Search the material and gather each line with "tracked" in it.
BEGIN
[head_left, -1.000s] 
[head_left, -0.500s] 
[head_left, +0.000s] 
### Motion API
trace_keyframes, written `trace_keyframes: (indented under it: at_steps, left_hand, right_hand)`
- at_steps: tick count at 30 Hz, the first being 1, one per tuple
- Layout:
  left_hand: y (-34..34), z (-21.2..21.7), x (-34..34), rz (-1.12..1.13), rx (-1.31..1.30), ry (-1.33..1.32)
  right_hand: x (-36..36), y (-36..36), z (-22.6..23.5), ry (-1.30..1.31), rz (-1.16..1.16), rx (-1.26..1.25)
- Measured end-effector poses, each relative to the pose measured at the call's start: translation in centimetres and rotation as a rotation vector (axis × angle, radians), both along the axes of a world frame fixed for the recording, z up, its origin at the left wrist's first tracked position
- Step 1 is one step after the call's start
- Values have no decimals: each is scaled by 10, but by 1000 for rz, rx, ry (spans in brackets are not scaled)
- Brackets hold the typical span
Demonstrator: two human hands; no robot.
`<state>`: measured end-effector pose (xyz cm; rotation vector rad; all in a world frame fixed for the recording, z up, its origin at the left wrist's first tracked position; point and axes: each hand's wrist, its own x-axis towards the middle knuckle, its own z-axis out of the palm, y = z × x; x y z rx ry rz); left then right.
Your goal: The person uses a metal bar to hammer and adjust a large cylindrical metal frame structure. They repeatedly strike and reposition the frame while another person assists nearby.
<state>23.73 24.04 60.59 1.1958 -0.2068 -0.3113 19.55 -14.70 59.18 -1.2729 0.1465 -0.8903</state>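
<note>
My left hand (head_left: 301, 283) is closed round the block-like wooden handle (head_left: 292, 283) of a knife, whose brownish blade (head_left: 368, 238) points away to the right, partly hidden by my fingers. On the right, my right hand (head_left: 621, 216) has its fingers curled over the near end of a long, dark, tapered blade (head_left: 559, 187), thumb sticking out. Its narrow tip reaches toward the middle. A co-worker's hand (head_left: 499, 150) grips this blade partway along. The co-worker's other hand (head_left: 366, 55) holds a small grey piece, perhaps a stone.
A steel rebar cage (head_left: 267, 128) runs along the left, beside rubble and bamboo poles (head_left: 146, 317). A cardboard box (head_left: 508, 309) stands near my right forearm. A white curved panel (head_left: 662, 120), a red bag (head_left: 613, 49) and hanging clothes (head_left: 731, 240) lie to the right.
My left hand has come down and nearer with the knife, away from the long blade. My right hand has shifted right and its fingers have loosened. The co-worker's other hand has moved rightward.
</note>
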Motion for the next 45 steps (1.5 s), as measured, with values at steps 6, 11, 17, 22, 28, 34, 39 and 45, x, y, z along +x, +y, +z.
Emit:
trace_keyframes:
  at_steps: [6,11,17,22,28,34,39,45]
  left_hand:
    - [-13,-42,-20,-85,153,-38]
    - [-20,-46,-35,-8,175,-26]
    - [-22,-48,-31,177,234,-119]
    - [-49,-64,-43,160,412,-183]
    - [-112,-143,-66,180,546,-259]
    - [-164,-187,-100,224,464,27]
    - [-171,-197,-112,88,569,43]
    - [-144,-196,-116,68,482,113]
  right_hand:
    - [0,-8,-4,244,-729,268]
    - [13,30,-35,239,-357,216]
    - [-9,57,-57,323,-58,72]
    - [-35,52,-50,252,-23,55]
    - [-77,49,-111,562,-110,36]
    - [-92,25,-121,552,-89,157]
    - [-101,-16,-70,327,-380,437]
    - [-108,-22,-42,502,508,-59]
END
Expected answer =
- Measured end-effector poses, each relative to the pose measured at the call's start: translation in centimetres and rotation as a rotation vector (axis × angle, radians), both along the axes of a world frame fixed for the recording, z up, its origin at the left wrist's first tracked position
`<state>`: measured end-effector pose (xyz cm; rotation vector rad; all in a world frame fixed for the recording, z up, its origin at the left wrist's first tracked position; point and axes: each hand's wrist, its own x-axis towards the middle knuckle, its own z-axis out of the palm, y = z × x; x y z rx ry rz); left then right.

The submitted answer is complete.